* _Task goal_:
When a line in the listing below contains the word "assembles", return a copy of that line.

* _Material shown_:
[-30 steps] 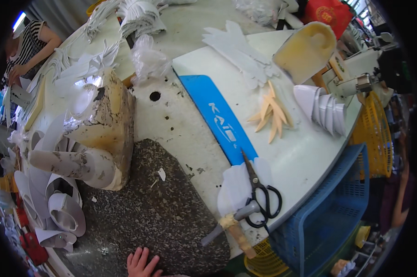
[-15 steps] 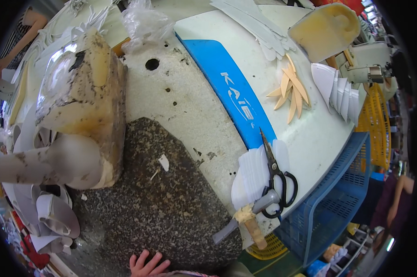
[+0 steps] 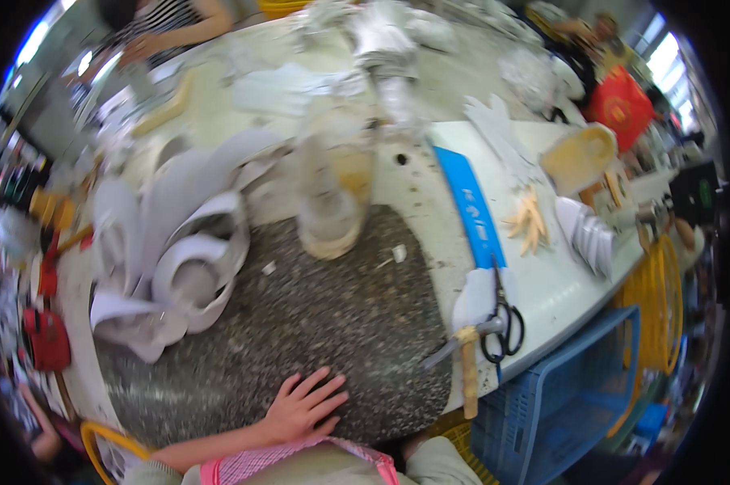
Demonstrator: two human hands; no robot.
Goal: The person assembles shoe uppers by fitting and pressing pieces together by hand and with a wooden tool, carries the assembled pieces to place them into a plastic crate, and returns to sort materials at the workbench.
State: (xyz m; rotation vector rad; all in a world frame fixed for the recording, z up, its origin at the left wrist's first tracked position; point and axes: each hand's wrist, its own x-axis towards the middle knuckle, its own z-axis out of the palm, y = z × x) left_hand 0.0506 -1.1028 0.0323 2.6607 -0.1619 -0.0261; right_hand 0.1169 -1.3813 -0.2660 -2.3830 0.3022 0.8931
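Left hand (image 3: 304, 404) flat, fingers spread, grip released, on speckled stone slab (image 3: 300, 323) at counter's near edge; right hand not seen | hammer (image 3: 466, 360), scissors (image 3: 504, 323) beside slab's right edge | risk: a sweep could knock them off.

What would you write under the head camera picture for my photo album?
A hand lies flat on a speckled stone slab, with scissors and a hammer lying nearby on the white table.
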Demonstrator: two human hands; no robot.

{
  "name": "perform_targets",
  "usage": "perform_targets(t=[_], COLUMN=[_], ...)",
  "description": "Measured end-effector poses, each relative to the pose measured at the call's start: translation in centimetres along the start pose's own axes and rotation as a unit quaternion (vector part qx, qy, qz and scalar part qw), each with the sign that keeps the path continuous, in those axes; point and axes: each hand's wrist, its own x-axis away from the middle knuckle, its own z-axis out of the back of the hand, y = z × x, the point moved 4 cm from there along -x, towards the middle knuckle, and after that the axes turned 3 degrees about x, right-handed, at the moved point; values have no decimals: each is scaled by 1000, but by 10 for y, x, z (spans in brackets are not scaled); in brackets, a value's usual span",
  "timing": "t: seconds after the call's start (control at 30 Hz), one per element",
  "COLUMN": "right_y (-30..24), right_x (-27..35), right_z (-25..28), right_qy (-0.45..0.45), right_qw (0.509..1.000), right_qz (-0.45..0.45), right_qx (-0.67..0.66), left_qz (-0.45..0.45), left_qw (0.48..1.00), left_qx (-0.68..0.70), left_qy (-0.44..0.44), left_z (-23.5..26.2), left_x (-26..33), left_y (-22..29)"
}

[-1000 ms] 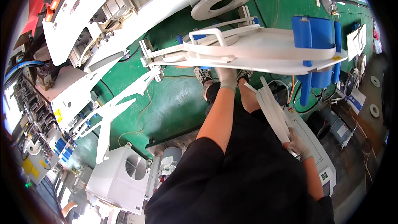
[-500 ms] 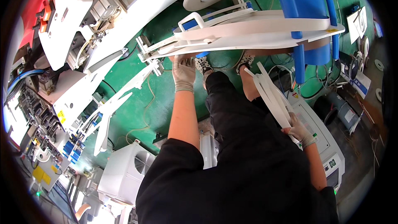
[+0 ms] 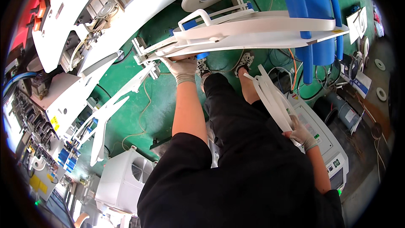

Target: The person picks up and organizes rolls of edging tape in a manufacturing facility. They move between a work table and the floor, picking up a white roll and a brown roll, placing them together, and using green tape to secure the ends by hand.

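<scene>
One white box (image 3: pixel 120 181) stands leftmost in my feed. Next, the left hand (image 3: pixel 182 68) is at the underside of a long white plate (image 3: pixel 253 42); its fingertips are partly hidden, so I cannot tell whether they grip. Farther right, a curved white stack (image 3: pixel 273 99) (several thin pieces, I see) has its lower end pinched in the right hand (image 3: pixel 303 134), beside a pale machine (image 3: pixel 334 150).

A yellow label (image 3: pixel 55 123) sits on a white panel (image 3: pixel 71 101), its print unreadable.

White reel (image 3: pixel 275 104), green floor (image 3: pixel 162 105)
</scene>
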Motion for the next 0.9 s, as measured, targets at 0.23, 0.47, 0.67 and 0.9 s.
perform_targets(t=[0.23,0.47,0.67,0.9], right_y=[1,8,14,-10], right_x=[-6,-9,-18,-19], right_z=[-12,-26,-40,-42], right_qy=[-15,10,-4,16], right_qw=[999,998,998,997], right_qz=[18,55,44,64], right_qx=[35,-10,-36,-28], left_qz=[-19,-26,-47,59], left_qw=[999,998,998,998], left_qx=[25,45,40,-31], left_qy=[-6,27,-4,-20], left_z=[-19,-24,-22,-25], left_x=[6,17,46,136], left_y=[-2,0,7,3])
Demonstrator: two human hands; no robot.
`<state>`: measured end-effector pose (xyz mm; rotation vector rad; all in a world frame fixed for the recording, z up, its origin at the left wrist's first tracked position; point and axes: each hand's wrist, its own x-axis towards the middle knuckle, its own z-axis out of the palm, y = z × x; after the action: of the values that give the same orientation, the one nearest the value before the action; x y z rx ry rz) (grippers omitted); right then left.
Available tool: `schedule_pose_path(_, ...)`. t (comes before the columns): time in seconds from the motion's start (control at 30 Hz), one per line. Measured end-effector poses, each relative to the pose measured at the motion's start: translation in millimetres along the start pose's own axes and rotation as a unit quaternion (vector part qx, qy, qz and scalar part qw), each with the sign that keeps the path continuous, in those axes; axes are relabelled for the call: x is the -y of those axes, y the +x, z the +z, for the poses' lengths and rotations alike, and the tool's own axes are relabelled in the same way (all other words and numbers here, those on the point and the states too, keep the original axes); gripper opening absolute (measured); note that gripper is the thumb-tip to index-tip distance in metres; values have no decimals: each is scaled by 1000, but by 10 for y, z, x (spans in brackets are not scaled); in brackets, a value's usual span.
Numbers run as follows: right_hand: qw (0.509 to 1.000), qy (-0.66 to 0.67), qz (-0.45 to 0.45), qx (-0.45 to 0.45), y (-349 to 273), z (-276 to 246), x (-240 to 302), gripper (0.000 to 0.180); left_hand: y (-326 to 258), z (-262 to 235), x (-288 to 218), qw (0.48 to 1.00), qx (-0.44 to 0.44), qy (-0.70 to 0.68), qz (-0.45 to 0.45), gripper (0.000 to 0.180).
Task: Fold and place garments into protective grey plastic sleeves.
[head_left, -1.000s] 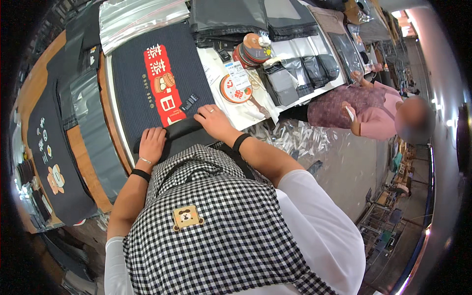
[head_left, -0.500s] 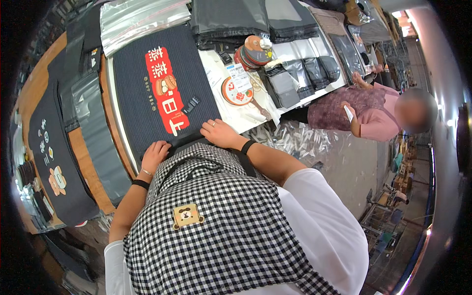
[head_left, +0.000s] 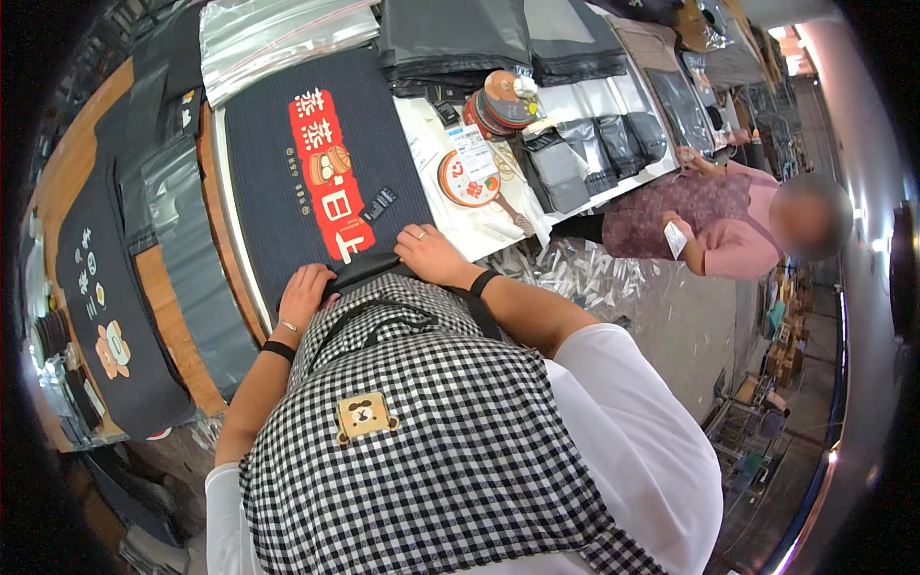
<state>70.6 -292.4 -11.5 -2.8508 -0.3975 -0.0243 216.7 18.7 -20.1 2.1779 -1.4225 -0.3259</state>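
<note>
Now that both hands have drawn back from the far part of the cloth to its near edge, the dark mat [head_left: 321, 182] with the red printed panel lies spread flat on the worktop [head_left: 67, 172], and the person is pressing its near hem down against the worktop's edge, just in front of the checked apron [head_left: 422, 450]. The left hand [head_left: 307, 292] has slid nearer and a little right compared with a second ago; its fingers [head_left: 321, 278] lie close together, curled over the hem. The right hand [head_left: 431, 254] has come back from the middle of the mat to the same hem, its fingers [head_left: 410, 238] slightly spread and flat on the fabric, gripping nothing that I can see. To my eye this means the smoothing of the far surface is finished and the work has shifted to the near edge. A small black tag [head_left: 380, 203] rests on the mat just right of the red panel. Farther right sit a round printed fan [head_left: 467, 179] and a stack of dark pouches [head_left: 594, 153]; a second person in pink [head_left: 728, 230] stands at the far right, well apart.
</note>
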Motion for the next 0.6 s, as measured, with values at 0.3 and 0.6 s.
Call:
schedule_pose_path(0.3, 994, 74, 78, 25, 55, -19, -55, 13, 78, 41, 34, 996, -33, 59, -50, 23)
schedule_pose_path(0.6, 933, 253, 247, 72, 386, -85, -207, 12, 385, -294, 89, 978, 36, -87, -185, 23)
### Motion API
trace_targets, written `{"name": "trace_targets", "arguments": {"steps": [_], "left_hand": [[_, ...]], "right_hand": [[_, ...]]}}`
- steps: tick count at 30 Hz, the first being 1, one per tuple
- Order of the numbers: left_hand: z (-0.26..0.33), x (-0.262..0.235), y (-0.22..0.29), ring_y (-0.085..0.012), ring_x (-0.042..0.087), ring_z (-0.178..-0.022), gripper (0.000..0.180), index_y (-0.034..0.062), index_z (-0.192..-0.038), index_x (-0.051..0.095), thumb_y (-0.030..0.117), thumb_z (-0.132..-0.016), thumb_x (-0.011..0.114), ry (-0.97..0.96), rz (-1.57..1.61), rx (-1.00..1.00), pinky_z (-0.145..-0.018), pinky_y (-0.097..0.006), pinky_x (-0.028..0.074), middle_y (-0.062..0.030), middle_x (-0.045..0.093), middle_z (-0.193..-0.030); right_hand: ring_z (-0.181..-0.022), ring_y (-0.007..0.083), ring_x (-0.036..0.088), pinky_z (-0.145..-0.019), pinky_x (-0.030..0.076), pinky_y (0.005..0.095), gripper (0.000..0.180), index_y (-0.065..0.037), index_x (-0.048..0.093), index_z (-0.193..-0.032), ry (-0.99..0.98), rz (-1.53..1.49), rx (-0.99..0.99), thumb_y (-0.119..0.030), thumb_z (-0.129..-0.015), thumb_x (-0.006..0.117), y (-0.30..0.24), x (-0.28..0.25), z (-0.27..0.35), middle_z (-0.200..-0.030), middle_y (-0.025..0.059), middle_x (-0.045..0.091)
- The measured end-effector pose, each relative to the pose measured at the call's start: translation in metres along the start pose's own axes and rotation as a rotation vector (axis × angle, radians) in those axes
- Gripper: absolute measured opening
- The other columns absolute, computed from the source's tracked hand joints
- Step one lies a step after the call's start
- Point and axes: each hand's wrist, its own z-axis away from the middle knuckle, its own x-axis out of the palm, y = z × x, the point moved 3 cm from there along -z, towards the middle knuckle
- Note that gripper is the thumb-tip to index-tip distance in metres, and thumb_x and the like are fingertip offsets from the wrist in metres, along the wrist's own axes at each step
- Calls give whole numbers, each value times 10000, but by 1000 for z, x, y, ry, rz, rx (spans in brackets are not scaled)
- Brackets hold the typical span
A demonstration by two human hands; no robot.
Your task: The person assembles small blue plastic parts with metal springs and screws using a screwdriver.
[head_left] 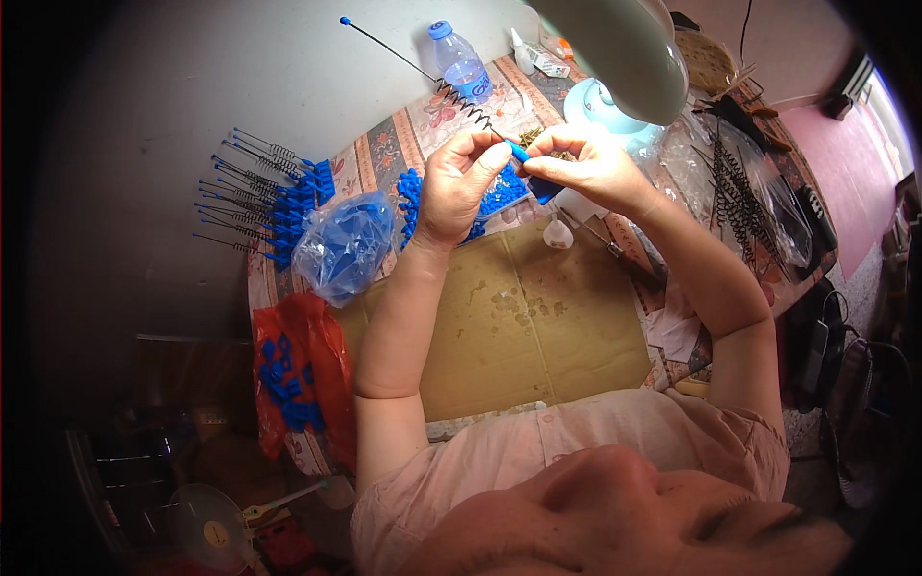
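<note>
Head view: left hand (459, 187) and right hand (588, 165) both pinch a blue-based spring antenna (459, 96) at its base, rod running up-left from the grip. Finished antennas (264, 197) lie left; loose blue bases (497, 197), apparently unassembled, sit below the grip.

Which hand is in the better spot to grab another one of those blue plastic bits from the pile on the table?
Probably the left hand. It hovers right above the pile of small blue plastic pieces, though it pinches the black coiled wire antenna with a blue tip. The right hand sits farther right, gripping the blue plastic base.
</note>
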Motion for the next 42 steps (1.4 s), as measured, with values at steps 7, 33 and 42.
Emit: {"name": "trace_targets", "arguments": {"steps": [7,33,42], "left_hand": [[-3,6,3,-117,616,-837,121,-35,-1000,621,52,-928,576,38,14,3,-800,-259,506,-75,664,-923],[-3,8,3,-106,618,-825,125,-26,-996,630,67,-939,570,29,39,-8,-787,-247,512,-73,672,-929],[-3,7,2,-108,622,-823,123,-29,-994,629,62,-940,566,32,45,-17,-788,-247,515,-76,673,-926]], "right_hand": [[-791,68,607,-737,519,239,194,10,686,-998,40,-41,-25,-145,-883,677,-6,1,1,-878,33,678],[-777,57,591,-727,504,230,186,4,689,-992,55,15,-79,-147,-885,672,-6,0,1,-868,17,676],[-772,62,595,-722,506,231,183,8,687,-991,52,14,-97,-141,-886,666,-5,0,0,-865,23,676]]}}
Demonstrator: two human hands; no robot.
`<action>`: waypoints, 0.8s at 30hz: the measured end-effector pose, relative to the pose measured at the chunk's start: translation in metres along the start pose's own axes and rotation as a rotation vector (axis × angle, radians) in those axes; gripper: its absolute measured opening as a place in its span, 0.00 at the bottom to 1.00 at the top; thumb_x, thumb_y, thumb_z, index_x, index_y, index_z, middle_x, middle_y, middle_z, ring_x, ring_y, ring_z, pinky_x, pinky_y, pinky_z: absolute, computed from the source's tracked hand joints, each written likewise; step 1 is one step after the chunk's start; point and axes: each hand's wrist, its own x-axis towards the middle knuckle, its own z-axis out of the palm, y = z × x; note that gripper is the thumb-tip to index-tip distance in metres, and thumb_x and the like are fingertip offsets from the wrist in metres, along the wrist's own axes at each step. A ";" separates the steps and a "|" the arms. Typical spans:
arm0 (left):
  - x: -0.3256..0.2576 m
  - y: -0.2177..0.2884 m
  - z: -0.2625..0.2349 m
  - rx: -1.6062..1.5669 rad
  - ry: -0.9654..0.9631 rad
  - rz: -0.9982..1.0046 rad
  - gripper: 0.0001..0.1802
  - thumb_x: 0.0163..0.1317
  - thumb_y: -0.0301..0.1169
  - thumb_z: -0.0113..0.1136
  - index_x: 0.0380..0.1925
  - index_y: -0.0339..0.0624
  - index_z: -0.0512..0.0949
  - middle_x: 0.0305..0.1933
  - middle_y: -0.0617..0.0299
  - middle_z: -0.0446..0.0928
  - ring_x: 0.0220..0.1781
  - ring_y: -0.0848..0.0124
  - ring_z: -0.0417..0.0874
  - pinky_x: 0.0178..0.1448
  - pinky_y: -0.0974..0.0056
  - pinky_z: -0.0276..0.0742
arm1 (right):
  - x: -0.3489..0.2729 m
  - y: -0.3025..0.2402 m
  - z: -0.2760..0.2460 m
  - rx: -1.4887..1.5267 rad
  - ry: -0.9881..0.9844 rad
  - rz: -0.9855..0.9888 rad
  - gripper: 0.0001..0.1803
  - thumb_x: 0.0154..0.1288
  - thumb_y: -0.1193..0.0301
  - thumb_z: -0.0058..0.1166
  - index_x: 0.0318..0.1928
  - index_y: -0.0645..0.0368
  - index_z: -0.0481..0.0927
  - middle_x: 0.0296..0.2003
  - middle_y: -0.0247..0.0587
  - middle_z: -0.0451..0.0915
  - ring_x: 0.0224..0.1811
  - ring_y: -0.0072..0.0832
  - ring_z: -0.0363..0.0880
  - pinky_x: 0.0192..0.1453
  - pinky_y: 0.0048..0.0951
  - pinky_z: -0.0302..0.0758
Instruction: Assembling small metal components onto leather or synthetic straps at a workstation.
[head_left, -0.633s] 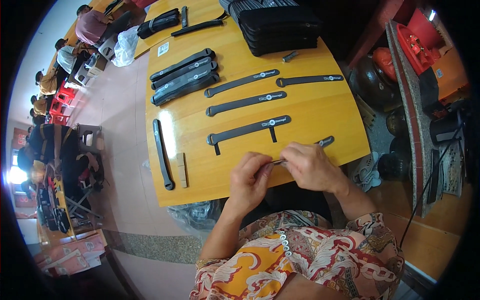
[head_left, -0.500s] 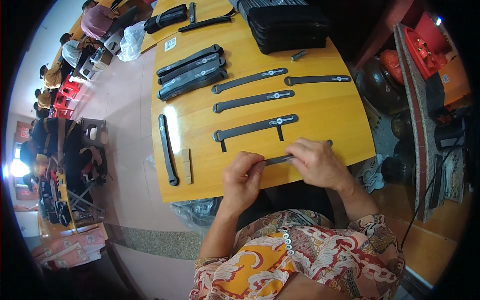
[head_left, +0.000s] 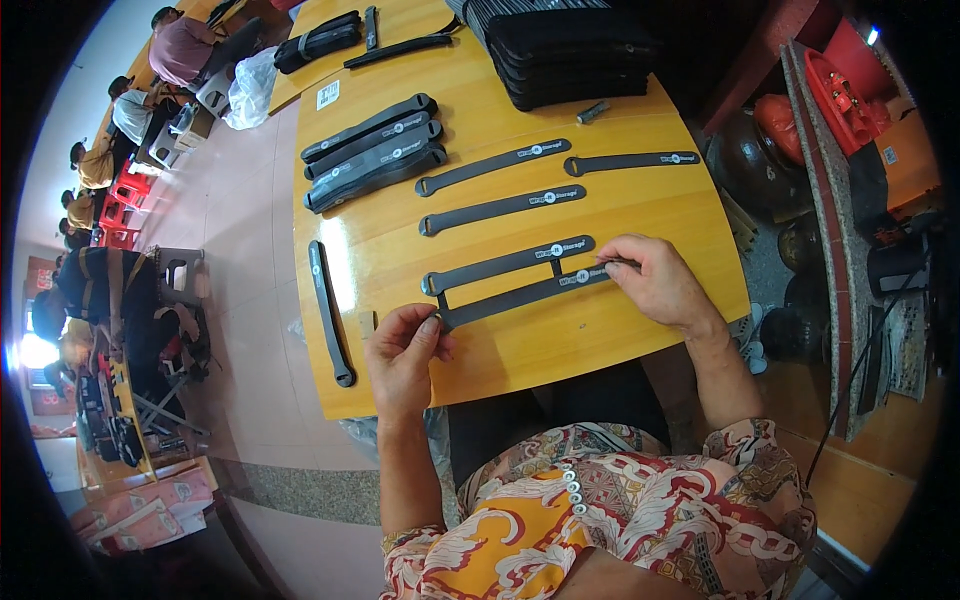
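Pinched at both ends, a black storage strap with pale print stretches across the near part of the table. My left hand holds its left end between thumb and fingers. The right end is in the fingertips of my right hand. Just beyond lies a matching strap, roughly parallel, with two short black tabs running from it toward the held strap. Whether the tabs pass under the held strap, I cannot tell. Beside my left hand a tan strip is mostly hidden.
More straps lie farther across the yellow table, one upright at the left. Bundled straps sit at the back left. A stack of black cases stands at the back, near a small grey piece.
My hands have moved apart, the left one leftward and the right one slightly up and right. The strap now lies stretched out, face up, against the tabs' near ends.
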 end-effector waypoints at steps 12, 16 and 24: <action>0.035 -0.008 -0.004 0.489 0.188 0.057 0.04 0.55 0.22 0.60 0.30 0.31 0.79 0.22 0.66 0.75 0.22 0.82 0.70 0.27 0.75 0.66 | 0.029 0.008 0.014 -0.072 0.061 0.082 0.06 0.55 0.75 0.55 0.30 0.67 0.80 0.22 0.49 0.79 0.24 0.32 0.78 0.29 0.29 0.72; 0.039 -0.011 -0.004 0.562 0.232 0.053 0.05 0.54 0.23 0.61 0.29 0.30 0.80 0.22 0.60 0.78 0.24 0.78 0.75 0.29 0.72 0.71 | 0.030 0.008 0.016 -0.071 0.094 0.087 0.06 0.55 0.76 0.55 0.29 0.68 0.79 0.22 0.49 0.79 0.23 0.32 0.78 0.28 0.28 0.72; 0.041 -0.011 -0.001 0.653 0.249 0.103 0.05 0.52 0.21 0.61 0.28 0.29 0.79 0.21 0.58 0.78 0.23 0.78 0.76 0.30 0.71 0.72 | 0.031 0.003 0.018 -0.047 0.078 0.173 0.05 0.55 0.78 0.55 0.30 0.70 0.78 0.23 0.49 0.80 0.25 0.31 0.79 0.29 0.27 0.72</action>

* _Result for this task_:
Goal: The person assembles shoe uppers by fitting and pressing pieces together by hand and with a wooden tool, carries the assembled pieces to place them into a plastic crate, and returns to sort materials at the workbench.
Your task: The person assembles small blue plastic parts with metal springs and screws using a screwdriver.

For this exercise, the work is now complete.